- [Task objective]: Look through the data for the string "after". Copy every line where it is found.

*** Begin section ***

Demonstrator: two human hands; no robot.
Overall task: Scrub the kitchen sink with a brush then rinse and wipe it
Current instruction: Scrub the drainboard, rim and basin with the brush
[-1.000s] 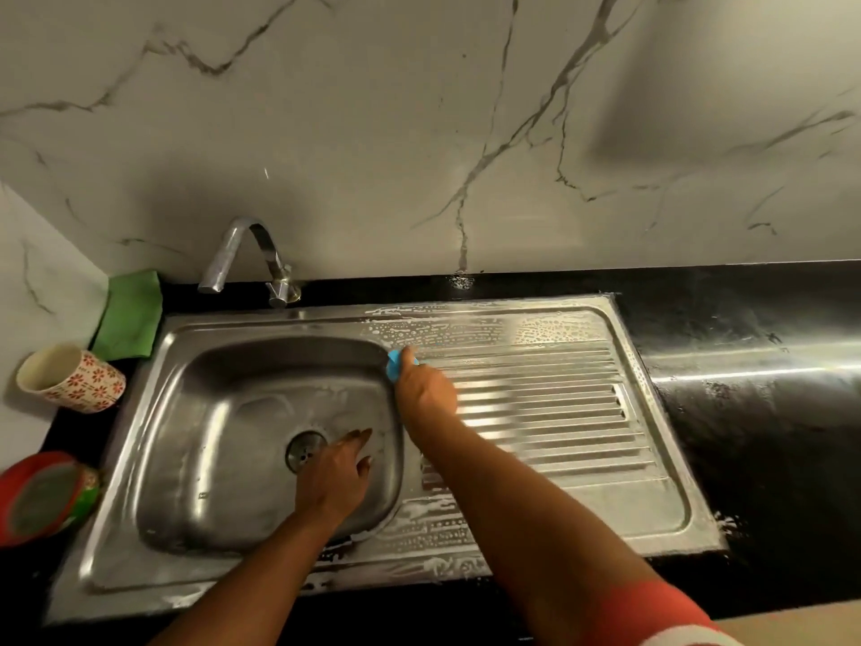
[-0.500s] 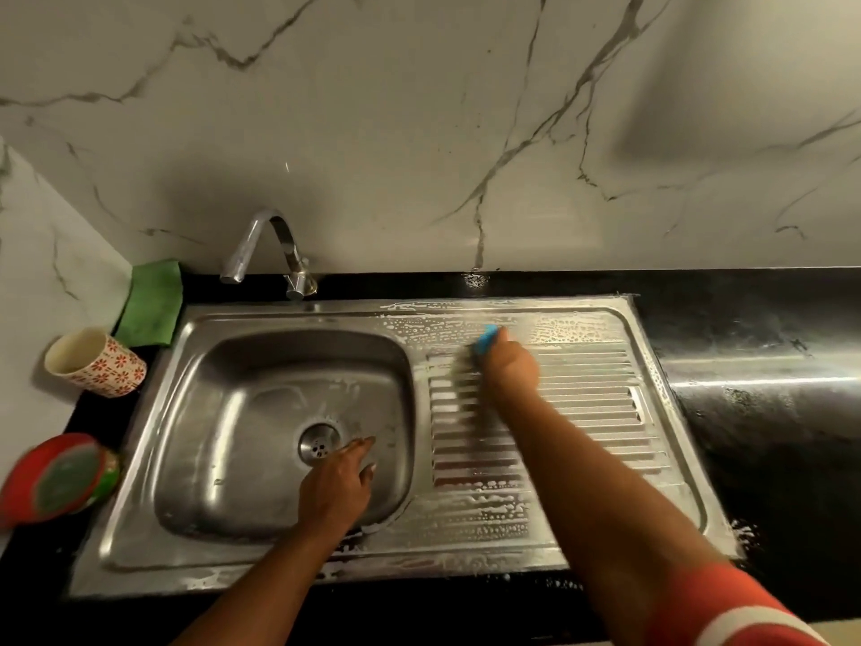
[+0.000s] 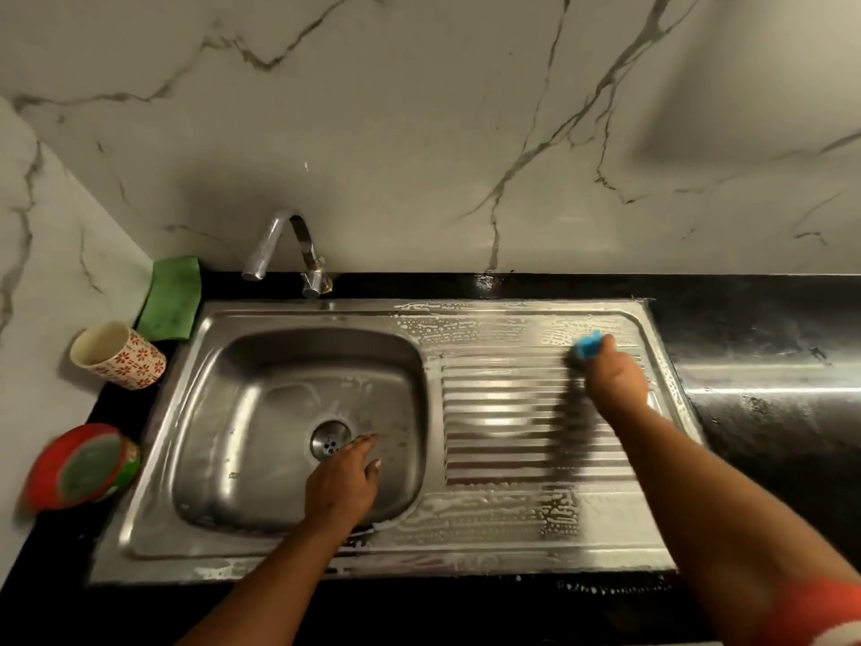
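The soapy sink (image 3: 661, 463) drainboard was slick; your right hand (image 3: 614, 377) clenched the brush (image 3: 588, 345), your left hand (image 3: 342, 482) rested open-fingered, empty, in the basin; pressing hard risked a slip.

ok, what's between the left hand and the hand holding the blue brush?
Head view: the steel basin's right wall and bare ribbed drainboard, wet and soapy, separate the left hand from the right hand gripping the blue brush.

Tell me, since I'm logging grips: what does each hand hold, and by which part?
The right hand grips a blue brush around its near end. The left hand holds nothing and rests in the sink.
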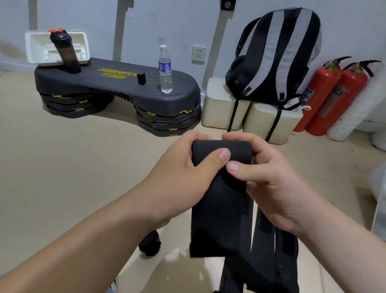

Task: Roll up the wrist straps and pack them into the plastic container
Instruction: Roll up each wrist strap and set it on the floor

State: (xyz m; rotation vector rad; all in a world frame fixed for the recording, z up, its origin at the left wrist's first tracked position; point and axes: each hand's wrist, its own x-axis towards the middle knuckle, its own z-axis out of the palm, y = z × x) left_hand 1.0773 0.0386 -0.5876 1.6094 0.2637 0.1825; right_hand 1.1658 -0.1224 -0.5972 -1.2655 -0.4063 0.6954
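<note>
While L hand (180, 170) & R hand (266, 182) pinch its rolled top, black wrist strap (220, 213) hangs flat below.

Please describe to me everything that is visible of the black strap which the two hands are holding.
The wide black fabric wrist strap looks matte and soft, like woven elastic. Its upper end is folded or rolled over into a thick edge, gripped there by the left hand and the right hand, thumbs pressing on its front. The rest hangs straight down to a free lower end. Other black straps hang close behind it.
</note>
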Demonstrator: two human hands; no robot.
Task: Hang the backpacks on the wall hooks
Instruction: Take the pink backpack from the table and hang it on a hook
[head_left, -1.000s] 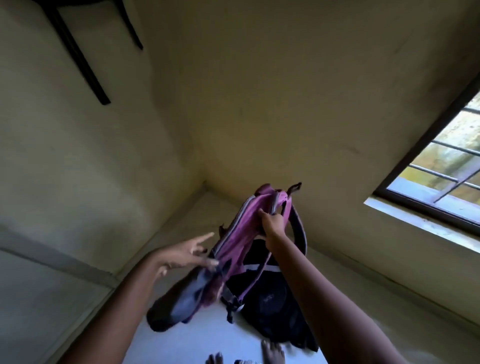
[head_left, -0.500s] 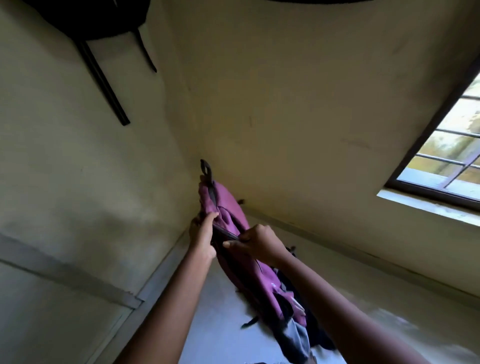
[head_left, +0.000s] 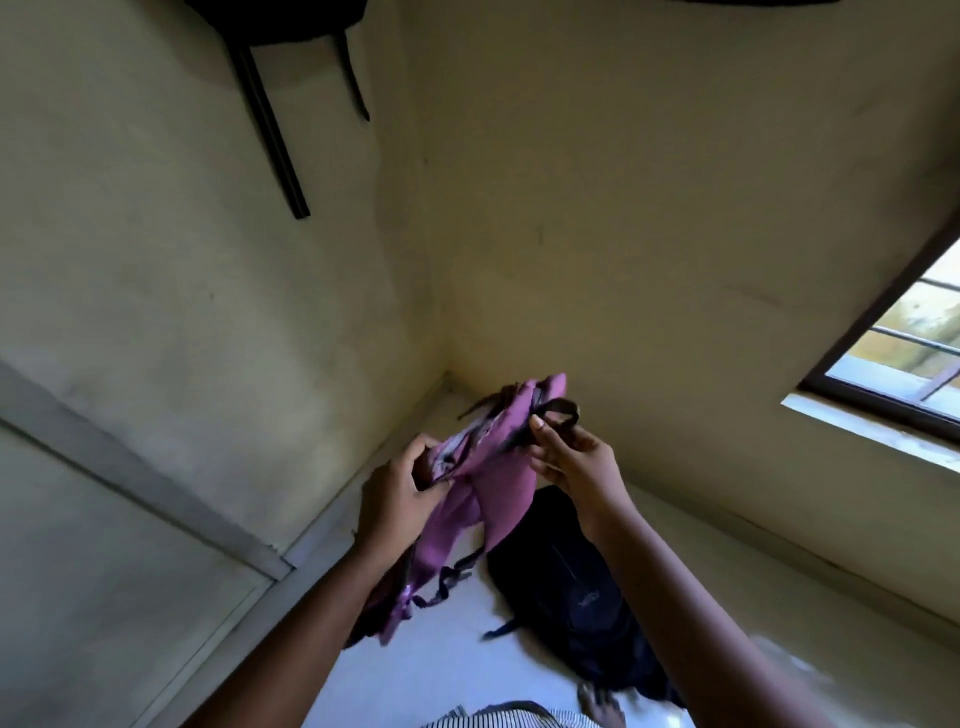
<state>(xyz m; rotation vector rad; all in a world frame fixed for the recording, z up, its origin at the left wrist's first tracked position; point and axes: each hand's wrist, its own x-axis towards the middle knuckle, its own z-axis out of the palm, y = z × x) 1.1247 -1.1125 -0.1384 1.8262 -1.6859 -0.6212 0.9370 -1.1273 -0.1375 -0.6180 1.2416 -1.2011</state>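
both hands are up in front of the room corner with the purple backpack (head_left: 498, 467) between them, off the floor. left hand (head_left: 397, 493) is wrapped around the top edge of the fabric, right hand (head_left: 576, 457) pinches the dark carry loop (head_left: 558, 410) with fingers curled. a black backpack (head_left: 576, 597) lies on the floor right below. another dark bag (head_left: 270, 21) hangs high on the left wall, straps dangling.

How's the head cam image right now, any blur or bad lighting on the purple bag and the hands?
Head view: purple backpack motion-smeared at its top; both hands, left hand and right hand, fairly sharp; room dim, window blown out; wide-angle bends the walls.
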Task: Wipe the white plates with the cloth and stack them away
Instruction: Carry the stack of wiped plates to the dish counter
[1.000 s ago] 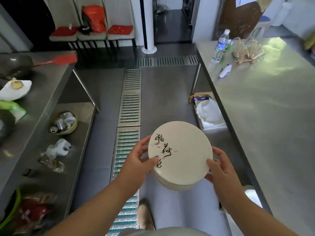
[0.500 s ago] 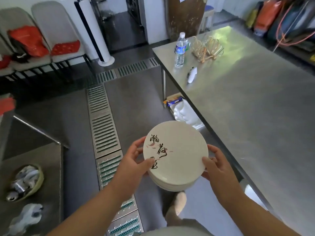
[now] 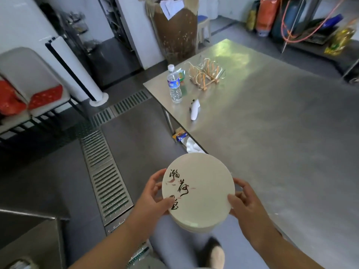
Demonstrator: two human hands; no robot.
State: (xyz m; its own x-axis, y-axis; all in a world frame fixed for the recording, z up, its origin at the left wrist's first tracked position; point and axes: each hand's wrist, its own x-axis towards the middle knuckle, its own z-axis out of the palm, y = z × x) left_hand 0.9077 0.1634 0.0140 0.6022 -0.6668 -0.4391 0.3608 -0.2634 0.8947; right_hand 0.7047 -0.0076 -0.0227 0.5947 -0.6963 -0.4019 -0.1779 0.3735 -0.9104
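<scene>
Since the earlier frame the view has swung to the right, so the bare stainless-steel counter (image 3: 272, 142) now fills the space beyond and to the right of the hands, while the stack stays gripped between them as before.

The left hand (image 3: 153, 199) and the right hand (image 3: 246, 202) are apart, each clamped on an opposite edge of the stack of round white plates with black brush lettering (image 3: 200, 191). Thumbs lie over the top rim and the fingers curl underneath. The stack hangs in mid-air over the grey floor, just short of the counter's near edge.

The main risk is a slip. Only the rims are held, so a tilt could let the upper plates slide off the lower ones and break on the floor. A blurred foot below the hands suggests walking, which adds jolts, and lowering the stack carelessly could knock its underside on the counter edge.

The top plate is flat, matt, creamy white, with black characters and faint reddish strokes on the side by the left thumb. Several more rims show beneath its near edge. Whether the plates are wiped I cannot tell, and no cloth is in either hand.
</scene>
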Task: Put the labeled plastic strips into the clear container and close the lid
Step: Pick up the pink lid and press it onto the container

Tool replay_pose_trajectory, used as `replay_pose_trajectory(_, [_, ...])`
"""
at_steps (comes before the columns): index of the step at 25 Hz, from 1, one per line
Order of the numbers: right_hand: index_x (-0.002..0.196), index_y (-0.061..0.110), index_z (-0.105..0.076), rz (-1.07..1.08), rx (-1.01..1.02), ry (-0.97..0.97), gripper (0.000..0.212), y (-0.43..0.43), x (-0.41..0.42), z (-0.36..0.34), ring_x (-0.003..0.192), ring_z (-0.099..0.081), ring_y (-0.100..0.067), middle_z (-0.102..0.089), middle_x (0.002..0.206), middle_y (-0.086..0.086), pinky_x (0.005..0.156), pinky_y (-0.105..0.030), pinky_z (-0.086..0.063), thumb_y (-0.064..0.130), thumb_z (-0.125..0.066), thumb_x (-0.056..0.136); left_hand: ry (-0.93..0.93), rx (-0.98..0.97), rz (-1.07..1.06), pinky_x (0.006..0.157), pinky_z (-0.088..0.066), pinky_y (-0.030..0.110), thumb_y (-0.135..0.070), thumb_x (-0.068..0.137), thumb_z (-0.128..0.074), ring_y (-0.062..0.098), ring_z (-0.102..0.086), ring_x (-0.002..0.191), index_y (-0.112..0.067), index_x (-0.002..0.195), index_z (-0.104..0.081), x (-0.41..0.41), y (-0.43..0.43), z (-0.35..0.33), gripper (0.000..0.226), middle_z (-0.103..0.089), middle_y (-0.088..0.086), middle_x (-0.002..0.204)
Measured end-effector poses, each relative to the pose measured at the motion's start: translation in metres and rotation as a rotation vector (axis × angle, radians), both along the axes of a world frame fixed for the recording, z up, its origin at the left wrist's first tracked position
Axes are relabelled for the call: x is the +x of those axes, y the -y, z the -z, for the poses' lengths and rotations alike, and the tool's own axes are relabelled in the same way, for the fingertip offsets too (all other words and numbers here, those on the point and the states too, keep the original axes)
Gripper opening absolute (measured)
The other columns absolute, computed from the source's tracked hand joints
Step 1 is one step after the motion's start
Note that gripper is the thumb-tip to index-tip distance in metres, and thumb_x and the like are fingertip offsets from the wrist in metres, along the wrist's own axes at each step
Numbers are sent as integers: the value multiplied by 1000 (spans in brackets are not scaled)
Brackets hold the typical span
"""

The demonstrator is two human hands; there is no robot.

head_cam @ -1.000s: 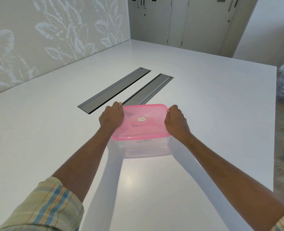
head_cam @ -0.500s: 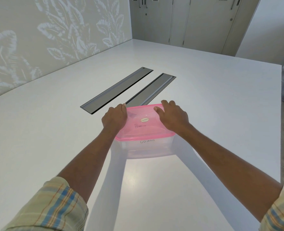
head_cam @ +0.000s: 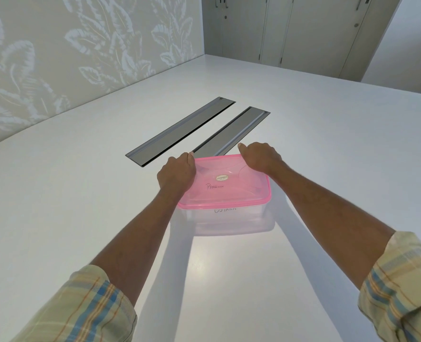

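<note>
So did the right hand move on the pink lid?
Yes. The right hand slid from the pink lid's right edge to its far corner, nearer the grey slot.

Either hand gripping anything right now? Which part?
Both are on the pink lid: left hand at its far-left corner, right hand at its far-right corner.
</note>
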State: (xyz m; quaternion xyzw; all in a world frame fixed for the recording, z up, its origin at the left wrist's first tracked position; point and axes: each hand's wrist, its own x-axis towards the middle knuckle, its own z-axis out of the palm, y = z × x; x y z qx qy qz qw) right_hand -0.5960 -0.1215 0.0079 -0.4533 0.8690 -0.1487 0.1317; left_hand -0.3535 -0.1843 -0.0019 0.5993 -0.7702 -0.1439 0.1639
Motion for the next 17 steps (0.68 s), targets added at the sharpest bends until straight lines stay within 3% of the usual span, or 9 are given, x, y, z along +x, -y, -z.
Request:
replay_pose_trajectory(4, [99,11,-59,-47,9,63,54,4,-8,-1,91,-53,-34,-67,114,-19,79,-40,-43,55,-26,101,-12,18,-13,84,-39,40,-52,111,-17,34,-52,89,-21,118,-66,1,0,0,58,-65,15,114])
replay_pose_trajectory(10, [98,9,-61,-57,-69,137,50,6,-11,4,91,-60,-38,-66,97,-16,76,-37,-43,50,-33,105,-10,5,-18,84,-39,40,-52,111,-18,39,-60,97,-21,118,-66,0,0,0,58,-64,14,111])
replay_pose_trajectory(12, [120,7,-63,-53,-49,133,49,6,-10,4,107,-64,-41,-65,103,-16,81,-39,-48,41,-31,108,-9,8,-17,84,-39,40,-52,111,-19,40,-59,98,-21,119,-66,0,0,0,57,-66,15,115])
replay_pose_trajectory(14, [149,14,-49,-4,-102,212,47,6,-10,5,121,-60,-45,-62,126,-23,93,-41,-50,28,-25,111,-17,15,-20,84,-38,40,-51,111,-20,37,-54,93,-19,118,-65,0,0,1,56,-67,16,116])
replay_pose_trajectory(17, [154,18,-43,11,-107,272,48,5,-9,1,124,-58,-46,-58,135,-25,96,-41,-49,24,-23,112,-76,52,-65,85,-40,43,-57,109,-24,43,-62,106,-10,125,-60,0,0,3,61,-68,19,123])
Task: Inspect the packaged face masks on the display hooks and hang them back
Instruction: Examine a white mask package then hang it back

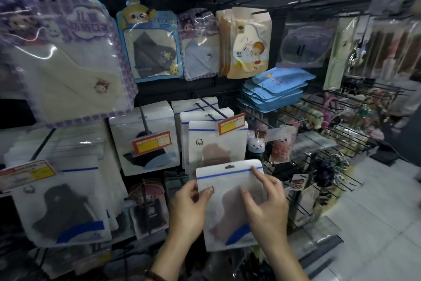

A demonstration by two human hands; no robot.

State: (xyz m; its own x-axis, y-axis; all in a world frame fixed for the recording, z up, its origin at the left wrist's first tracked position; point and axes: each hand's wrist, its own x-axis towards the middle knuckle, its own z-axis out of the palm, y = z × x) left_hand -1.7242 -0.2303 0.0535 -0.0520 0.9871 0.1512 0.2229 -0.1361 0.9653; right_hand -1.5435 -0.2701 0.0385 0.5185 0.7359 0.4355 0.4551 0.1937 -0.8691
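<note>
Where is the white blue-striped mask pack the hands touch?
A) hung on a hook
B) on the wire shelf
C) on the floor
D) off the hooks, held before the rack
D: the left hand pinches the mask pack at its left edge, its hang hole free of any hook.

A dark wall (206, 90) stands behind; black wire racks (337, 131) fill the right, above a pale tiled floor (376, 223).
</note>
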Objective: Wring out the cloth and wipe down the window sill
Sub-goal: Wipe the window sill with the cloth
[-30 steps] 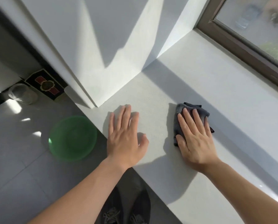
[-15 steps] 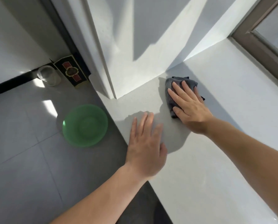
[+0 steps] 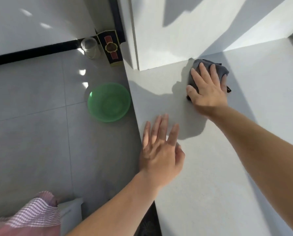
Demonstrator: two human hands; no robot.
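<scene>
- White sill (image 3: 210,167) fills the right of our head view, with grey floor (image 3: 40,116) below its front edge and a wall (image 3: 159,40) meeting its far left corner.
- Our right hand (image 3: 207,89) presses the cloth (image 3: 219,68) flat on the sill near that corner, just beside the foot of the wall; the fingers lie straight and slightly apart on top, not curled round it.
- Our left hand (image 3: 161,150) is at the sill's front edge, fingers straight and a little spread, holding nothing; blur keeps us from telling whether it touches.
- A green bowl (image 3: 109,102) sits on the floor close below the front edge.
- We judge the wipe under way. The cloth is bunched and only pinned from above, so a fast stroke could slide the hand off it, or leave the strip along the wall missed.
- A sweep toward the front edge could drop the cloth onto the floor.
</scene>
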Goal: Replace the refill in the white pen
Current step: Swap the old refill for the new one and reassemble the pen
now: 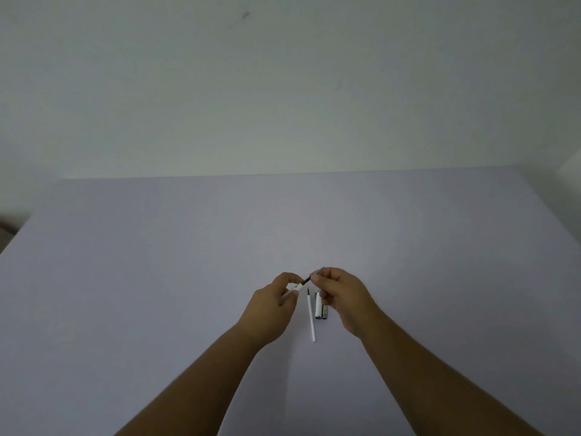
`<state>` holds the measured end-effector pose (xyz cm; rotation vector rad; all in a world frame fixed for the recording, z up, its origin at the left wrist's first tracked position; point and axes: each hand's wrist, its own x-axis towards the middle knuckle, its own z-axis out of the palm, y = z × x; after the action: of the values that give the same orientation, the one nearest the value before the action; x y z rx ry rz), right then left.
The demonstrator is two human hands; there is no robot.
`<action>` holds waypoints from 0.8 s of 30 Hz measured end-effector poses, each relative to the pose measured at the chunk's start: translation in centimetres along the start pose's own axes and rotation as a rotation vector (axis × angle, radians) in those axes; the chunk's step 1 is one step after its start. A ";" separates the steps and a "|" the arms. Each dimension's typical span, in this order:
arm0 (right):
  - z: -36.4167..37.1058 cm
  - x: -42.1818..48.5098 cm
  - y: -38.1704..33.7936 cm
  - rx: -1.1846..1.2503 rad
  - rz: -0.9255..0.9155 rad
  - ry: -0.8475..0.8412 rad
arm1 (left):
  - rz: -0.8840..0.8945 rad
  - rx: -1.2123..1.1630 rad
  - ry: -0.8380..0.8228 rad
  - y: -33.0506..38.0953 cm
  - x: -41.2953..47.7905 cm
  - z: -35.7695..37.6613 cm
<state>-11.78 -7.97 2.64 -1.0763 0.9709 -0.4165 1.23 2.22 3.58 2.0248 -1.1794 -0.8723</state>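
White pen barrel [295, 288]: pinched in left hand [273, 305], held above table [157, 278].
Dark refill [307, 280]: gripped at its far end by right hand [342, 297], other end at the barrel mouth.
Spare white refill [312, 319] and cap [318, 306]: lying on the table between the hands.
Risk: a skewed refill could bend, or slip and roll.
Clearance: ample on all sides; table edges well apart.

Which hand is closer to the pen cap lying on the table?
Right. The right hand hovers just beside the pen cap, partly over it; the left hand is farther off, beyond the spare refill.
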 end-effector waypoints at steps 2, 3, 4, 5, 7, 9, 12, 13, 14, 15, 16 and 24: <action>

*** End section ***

- [Your response]:
Step 1 is one step after the motion's start
`<state>` holds the measured end-effector pose (xyz cm; rotation vector rad; all in a world frame fixed for the recording, z up, its origin at the left wrist's first tracked position; point and axes: each hand's wrist, its own x-axis towards the middle knuckle, its own z-axis out of the palm, y = z × x; after the action: of the values that give the same orientation, the one nearest the value before the action; x y z rx ry rz), right then left.
`<action>` holds waypoints from 0.8 s of 30 Hz measured end-effector poses, each relative to the pose measured at the chunk's start: translation in centimetres along the start pose's own axes and rotation as a rotation vector (axis × angle, radians) in those axes; the chunk's step 1 is one step after its start. A ";" separates the steps and a "|" the arms. Each dimension's typical span, in this order:

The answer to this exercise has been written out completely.